▶ _WORK ITEM_: Transcribe each entry exactly; skip the images.

▶ _DATASET CONTENT_:
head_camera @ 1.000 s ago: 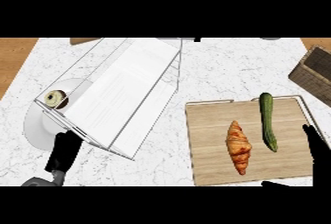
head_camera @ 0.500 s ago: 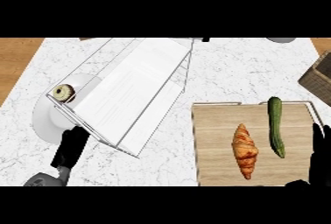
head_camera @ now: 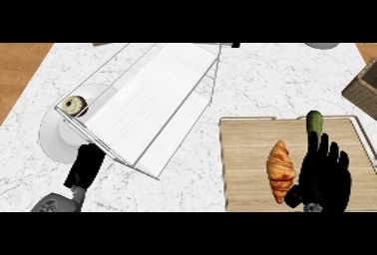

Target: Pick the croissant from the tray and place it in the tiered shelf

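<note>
The croissant (head_camera: 281,170) lay lengthwise on the wooden tray (head_camera: 247,149), left of the tray's centre; nothing gripped it. The right hand (head_camera: 324,174) was over the tray, just right of the croissant, with its fingers straight and spread wide, holding nothing; whether it touched the croissant could not be determined. A green cucumber (head_camera: 315,122) lay on the tray beyond the right hand, and the hand covered the cucumber's near end. The tiered shelf (head_camera: 158,102) stood on the marble counter (head_camera: 280,79) to the left of the tray, well apart from the croissant; a doughnut (head_camera: 74,105) sat at the shelf's left edge, above a white plate (head_camera: 55,134). The left hand (head_camera: 87,165) rested at the shelf's near corner, far left of the tray; its fingers appeared straight and held nothing. A brown wicker basket (head_camera: 363,89) stood beyond the tray's far right corner.
</note>
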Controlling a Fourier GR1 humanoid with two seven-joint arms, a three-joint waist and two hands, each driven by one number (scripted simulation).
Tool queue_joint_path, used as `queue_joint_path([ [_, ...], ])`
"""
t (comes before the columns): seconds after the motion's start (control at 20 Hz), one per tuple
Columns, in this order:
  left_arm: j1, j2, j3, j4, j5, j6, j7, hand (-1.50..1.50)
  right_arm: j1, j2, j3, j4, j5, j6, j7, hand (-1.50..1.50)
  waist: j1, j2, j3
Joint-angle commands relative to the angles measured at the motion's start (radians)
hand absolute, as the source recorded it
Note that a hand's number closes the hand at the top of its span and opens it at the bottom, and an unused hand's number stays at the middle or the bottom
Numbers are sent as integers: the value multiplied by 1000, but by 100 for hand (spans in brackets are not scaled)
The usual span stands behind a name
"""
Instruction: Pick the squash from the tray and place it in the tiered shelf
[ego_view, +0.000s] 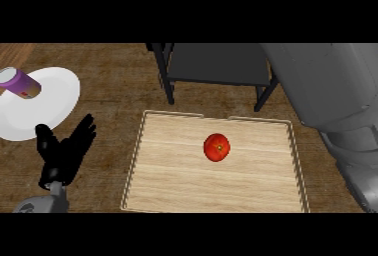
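Note:
A red, rounded squash (216, 147) lies near the middle of a light wooden tray (162, 185) on the counter. Behind the tray stands the dark tiered shelf (218, 65), with a grey level and black legs. My left hand (65, 152) rests open at the lower left, fingers up, left of the tray and apart from it. A large grey forearm (336, 95) comes down the right side; the right hand itself does not show.
A white plate (44, 102) sits at the far left with a purple and tan can (20, 83) lying on its upper edge. Brown wooden counter surrounds the tray.

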Motion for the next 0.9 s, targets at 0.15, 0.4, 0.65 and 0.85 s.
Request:
queue_joint_path([
  [0.15,-19,5,10,25,2,-9,33,0,-40,-17,-52,177,20,-47,-122,150,2,4,-5],
  [0.4,14,-52,-32,7,-38,35,22,0,-42,5,-47,238,63,-113,-149,150,0,2,-5],
  [0.65,-23,7,27,77,7,-40,-11,0,-64,-4,-94,347,45,-172,-295,150,11,10,-5],
  [0.85,-4,-24,6,57,-16,-9,4,0,-25,-6,-95,335,49,-170,-329,150,-2,3,-5],
])
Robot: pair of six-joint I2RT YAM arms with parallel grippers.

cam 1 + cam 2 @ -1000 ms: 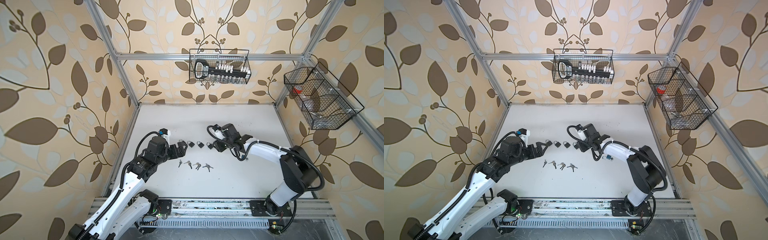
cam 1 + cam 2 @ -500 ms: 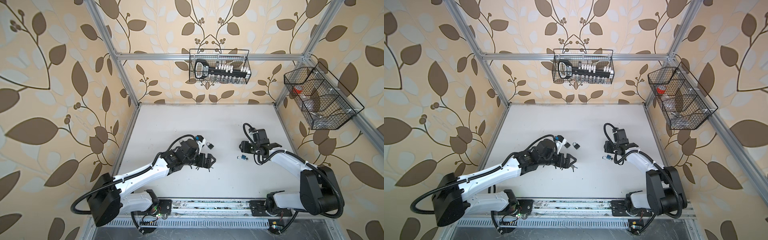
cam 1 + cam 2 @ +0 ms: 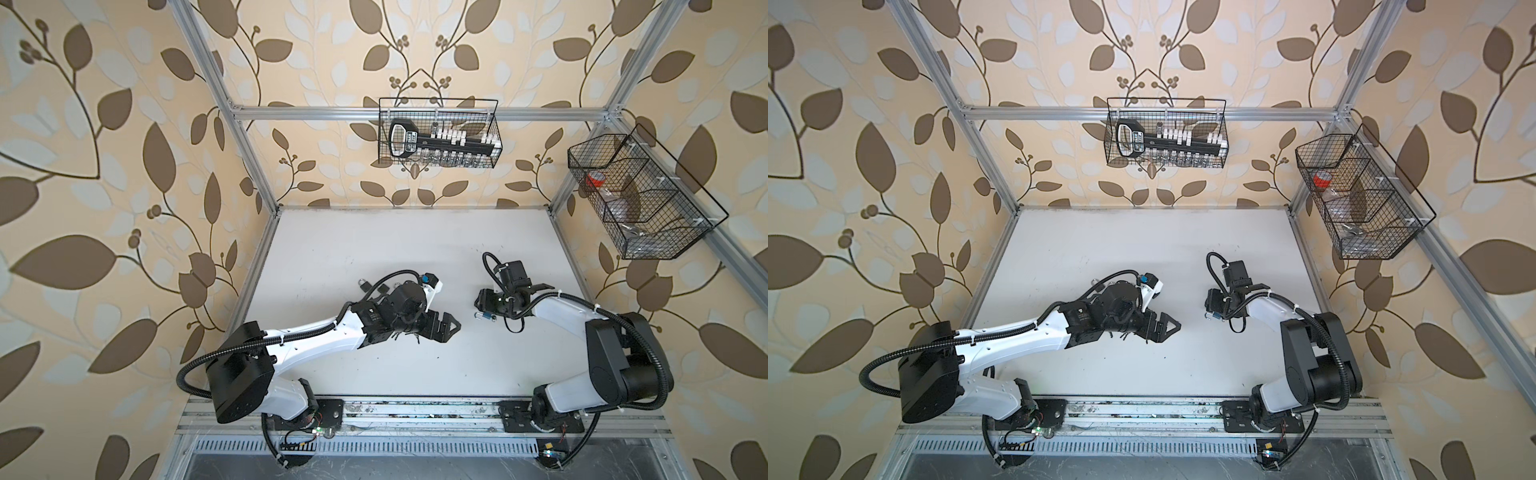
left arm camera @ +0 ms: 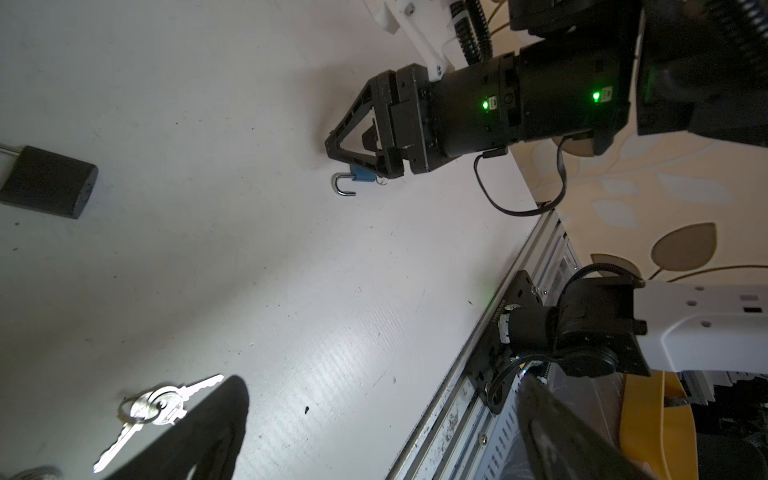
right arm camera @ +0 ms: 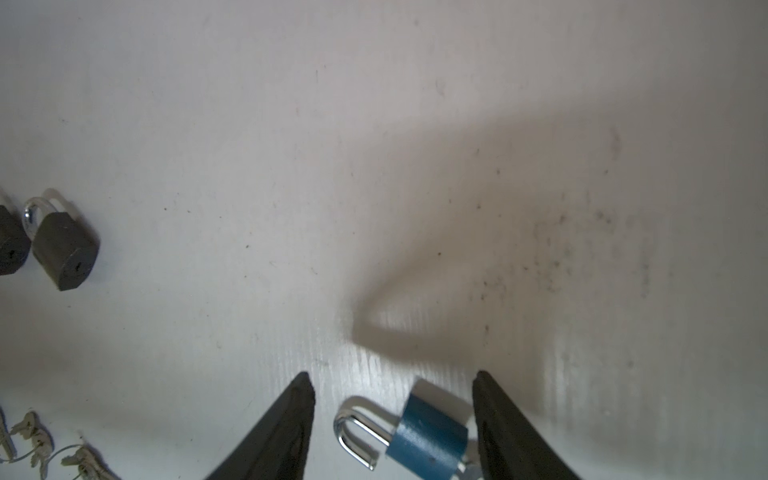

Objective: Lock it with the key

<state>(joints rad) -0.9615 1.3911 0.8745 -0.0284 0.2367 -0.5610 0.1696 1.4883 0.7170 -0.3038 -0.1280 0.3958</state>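
The blue padlock, shackle open, is seen lying on the surface inside the parted right pincer; left pincer is held wide apart above the keys; a red-lidded jar is kept in the side wire basket.

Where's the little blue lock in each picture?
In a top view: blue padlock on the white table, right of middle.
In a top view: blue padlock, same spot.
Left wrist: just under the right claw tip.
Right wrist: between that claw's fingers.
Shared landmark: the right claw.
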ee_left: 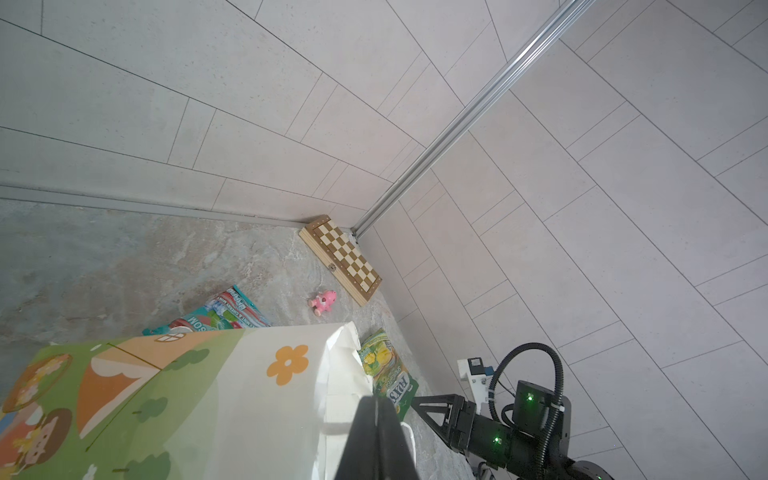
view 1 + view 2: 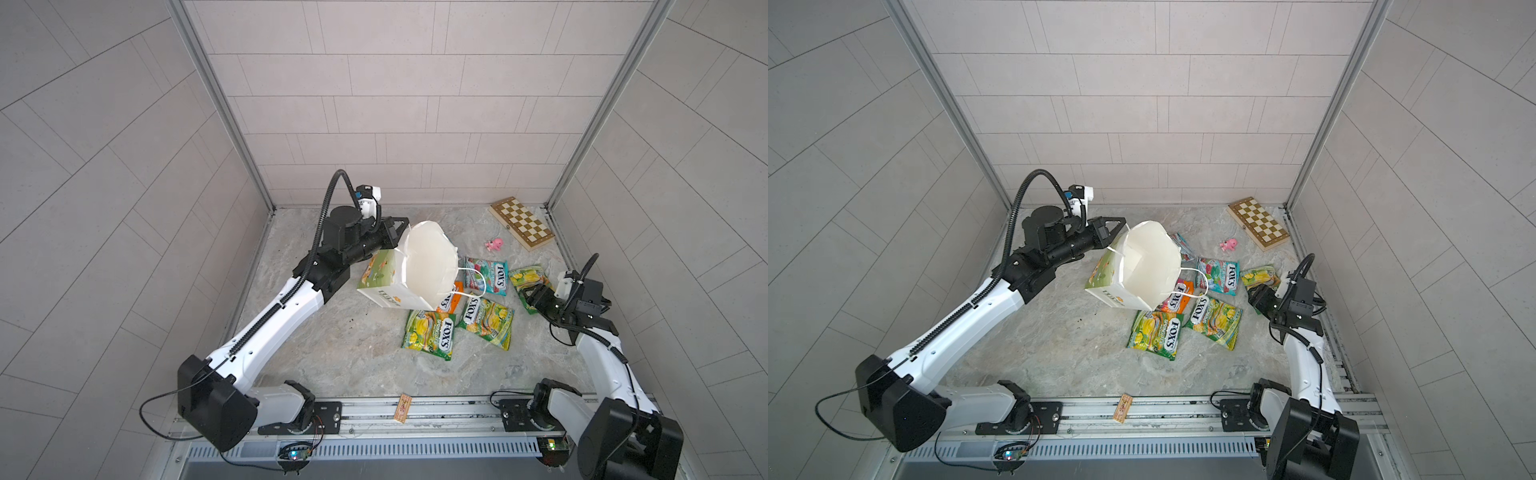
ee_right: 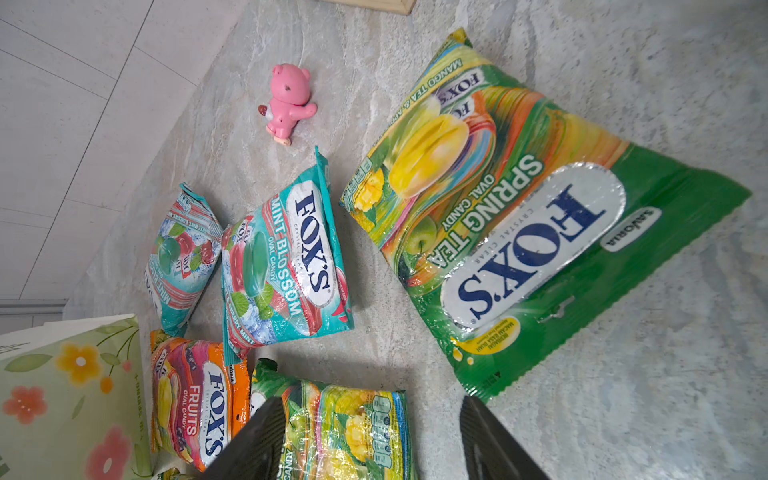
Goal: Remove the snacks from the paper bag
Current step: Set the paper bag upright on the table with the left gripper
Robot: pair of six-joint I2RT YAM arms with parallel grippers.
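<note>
Marble tabletop (image 2: 332, 353): white floral paper bag (image 2: 424, 266) tilted, mouth open; left jaws clamp rim, right jaws apart.

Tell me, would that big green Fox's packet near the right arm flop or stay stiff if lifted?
Probably floppy: the green Spring Tea packet is thin, wrinkled film bulging unevenly, so it would likely sag around its contents. Its glossy surface looks slippery; pinching the serrated edge seems safer. Lying flat, it should not roll.
</note>
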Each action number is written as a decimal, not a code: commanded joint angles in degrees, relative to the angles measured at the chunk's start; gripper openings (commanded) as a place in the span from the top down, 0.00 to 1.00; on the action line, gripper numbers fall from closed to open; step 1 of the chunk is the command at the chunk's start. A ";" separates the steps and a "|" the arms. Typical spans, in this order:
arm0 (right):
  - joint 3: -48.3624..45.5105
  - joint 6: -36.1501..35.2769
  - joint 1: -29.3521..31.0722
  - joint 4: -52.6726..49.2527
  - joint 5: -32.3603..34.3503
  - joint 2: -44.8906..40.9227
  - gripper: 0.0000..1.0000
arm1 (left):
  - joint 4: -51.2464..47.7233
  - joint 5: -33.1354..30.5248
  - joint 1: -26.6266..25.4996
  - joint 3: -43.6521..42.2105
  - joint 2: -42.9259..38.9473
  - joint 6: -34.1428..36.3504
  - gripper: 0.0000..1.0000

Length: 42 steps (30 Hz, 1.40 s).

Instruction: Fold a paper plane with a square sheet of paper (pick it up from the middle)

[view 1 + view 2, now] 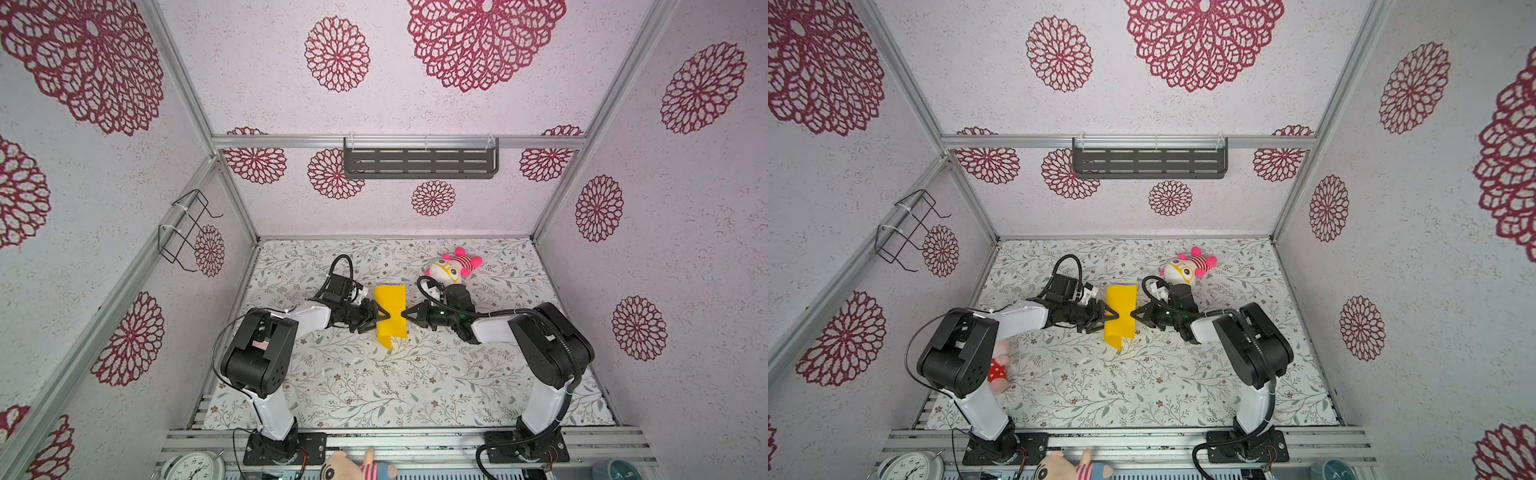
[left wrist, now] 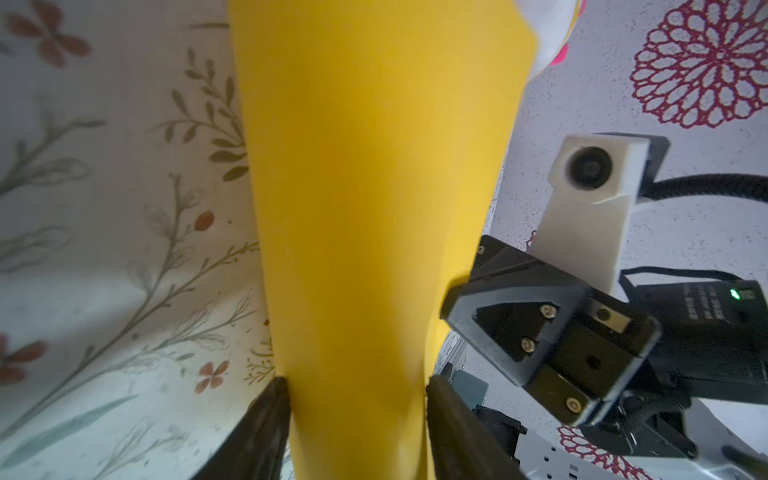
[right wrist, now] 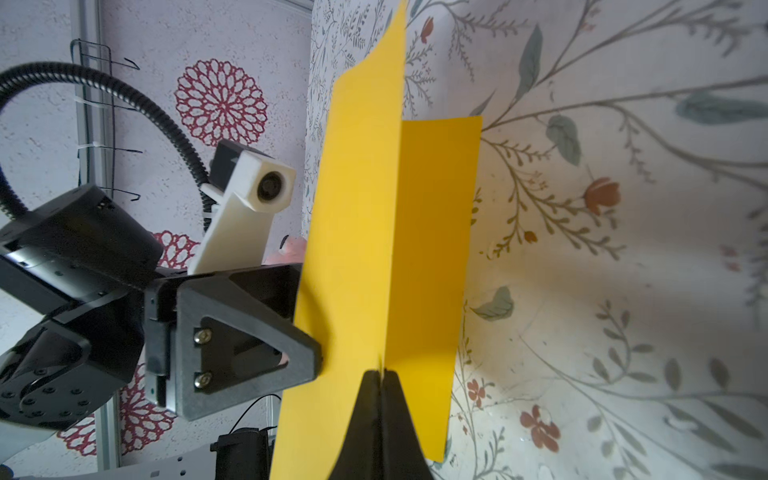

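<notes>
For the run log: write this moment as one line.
sheet: folded over, between arms | left pincer: jaws apart astride sheet | right pincer: shut on sheet edge

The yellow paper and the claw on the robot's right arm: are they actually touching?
Touching. The right wrist view shows the right gripper shut, with the edge of the folded yellow paper pinched between its jaws.

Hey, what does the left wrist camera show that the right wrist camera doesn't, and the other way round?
Only the left wrist view: the left claw, fingers standing apart with the yellow paper between them, and a bit of the pink-and-white plush toy. Only the right wrist view: the right claw shut on the paper where two yellow flaps meet, and the wire rack on the wall. Both: the paper, the opposite claw at its edge, the floral table cover.
</notes>
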 commanded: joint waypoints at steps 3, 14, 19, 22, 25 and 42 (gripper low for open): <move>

▶ _EXERCISE OUTPUT_:
head_camera @ 1.000 s ago: 
head_camera @ 0.500 s ago: 
head_camera @ now: 

Target: Pick the croissant from the tray and place it in the tiered shelf

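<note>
The croissant (head_camera: 281,170) lay lengthwise on the wooden tray (head_camera: 247,149), left of the tray's centre; nothing gripped it. The right hand (head_camera: 324,174) was over the tray, just right of the croissant, with its fingers straight and spread wide, holding nothing; whether it touched the croissant could not be determined. A green cucumber (head_camera: 315,122) lay on the tray beyond the right hand, and the hand covered the cucumber's near end. The tiered shelf (head_camera: 158,102) stood on the marble counter (head_camera: 280,79) to the left of the tray, well apart from the croissant; a doughnut (head_camera: 74,105) sat at the shelf's left edge, above a white plate (head_camera: 55,134). The left hand (head_camera: 87,165) rested at the shelf's near corner, far left of the tray; its fingers appeared straight and held nothing. A brown wicker basket (head_camera: 363,89) stood beyond the tray's far right corner.
</note>
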Controlling a Fourier GR1 humanoid with two seven-joint arms, a three-joint waist and two hands, each driven by one number (scripted simulation).
Tool queue_joint_path, used as `queue_joint_path([ [_, ...], ])`
"""
t (comes before the columns): seconds after the motion's start (control at 20 Hz), one per tuple
Columns, in this order:
  left_arm: j1, j2, j3, j4, j5, j6, j7, hand (-1.50..1.50)
  right_arm: j1, j2, j3, j4, j5, j6, j7, hand (-1.50..1.50)
  waist: j1, j2, j3
Joint-angle commands relative to the angles measured at the motion's start (radians)
hand absolute, as the source recorded it
Note that a hand's number closes the hand at the top of its span and opens it at the bottom, and an unused hand's number stays at the middle or the bottom
Numbers are sent as integers: the value multiplied by 1000, but by 100 for hand (spans in brackets are not scaled)
The usual span stands behind a name
"""
Instruction: Pick the squash from the tray and place it in the tiered shelf
[ego_view, +0.000s] 
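Note:
A red, rounded squash (216, 147) lies near the middle of a light wooden tray (162, 185) on the counter. Behind the tray stands the dark tiered shelf (218, 65), with a grey level and black legs. My left hand (65, 152) rests open at the lower left, fingers up, left of the tray and apart from it. A large grey forearm (336, 95) comes down the right side; the right hand itself does not show.
A white plate (44, 102) sits at the far left with a purple and tan can (20, 83) lying on its upper edge. Brown wooden counter surrounds the tray.
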
Motion for the next 0.9 s, targets at 0.15, 0.4, 0.65 and 0.85 s.
Request:
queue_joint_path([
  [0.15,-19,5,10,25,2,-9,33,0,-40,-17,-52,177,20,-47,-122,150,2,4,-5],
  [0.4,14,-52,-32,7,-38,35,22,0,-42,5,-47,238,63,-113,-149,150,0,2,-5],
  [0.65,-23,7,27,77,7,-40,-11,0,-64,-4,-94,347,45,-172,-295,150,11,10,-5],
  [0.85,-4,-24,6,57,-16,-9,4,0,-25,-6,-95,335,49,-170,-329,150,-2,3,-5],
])
Robot: pair of six-joint I2RT YAM arms with parallel grippers.

cam 1 + cam 2 @ -1000 ms: 
cam 1 + cam 2 @ -500 ms: 
cam 1 + cam 2 @ +0 ms: 
left arm camera @ +0 ms: 
right arm camera @ +0 ms: 

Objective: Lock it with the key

<state>(joints rad) -0.9615 1.3911 0.8745 -0.0284 0.2367 -0.5610 0.1696 1.4883 0.7170 -0.3038 -0.1280 0.3958</state>
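The blue padlock, shackle open, is seen lying on the surface inside the parted right pincer; left pincer is held wide apart above the keys; a red-lidded jar is kept in the side wire basket.

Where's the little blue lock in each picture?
In a top view: blue padlock on the white table, right of middle.
In a top view: blue padlock, same spot.
Left wrist: just under the right claw tip.
Right wrist: between that claw's fingers.
Shared landmark: the right claw.
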ee_left: 
view 1 + view 2: 
ee_right: 
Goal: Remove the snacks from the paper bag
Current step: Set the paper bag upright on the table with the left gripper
Robot: pair of six-joint I2RT YAM arms with parallel grippers.
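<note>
Marble tabletop (image 2: 332, 353): white floral paper bag (image 2: 424, 266) tilted, mouth open; left jaws clamp rim, right jaws apart.

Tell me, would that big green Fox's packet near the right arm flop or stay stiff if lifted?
Probably floppy: the green Spring Tea packet is thin, wrinkled film bulging unevenly, so it would likely sag around its contents. Its glossy surface looks slippery; pinching the serrated edge seems safer. Lying flat, it should not roll.
</note>
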Each action number is written as a decimal, not a code: commanded joint angles in degrees, relative to the angles measured at the chunk's start; gripper openings (commanded) as a place in the span from the top down, 0.00 to 1.00; on the action line, gripper numbers fall from closed to open; step 1 of the chunk is the command at the chunk's start. A ";" separates the steps and a "|" the arms. Typical spans, in this order:
arm0 (right):
  - joint 3: -48.3624..45.5105
  - joint 6: -36.1501..35.2769
  - joint 1: -29.3521..31.0722
  - joint 4: -52.6726..49.2527
  - joint 5: -32.3603..34.3503
  - joint 2: -44.8906..40.9227
  - gripper: 0.0000..1.0000
arm1 (left):
  - joint 4: -51.2464..47.7233
  - joint 5: -33.1354..30.5248
  - joint 1: -26.6266..25.4996
  - joint 3: -43.6521..42.2105
  - joint 2: -42.9259..38.9473
  - joint 6: -34.1428..36.3504
  - gripper: 0.0000..1.0000

Length: 42 steps (30 Hz, 1.40 s).

Instruction: Fold a paper plane with a square sheet of paper (pick it up from the middle)

[view 1 + view 2, now] 
[left wrist, now] 
[right wrist, now] 

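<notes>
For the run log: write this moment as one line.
sheet: folded over, between arms | left pincer: jaws apart astride sheet | right pincer: shut on sheet edge

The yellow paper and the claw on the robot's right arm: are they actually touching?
Touching. The right wrist view shows the right gripper shut, with the edge of the folded yellow paper pinched between its jaws.

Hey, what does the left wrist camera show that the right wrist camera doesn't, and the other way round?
Only the left wrist view: the left claw, fingers standing apart with the yellow paper between them, and a bit of the pink-and-white plush toy. Only the right wrist view: the right claw shut on the paper where two yellow flaps meet, and the wire rack on the wall. Both: the paper, the opposite claw at its edge, the floral table cover.
</notes>
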 commanded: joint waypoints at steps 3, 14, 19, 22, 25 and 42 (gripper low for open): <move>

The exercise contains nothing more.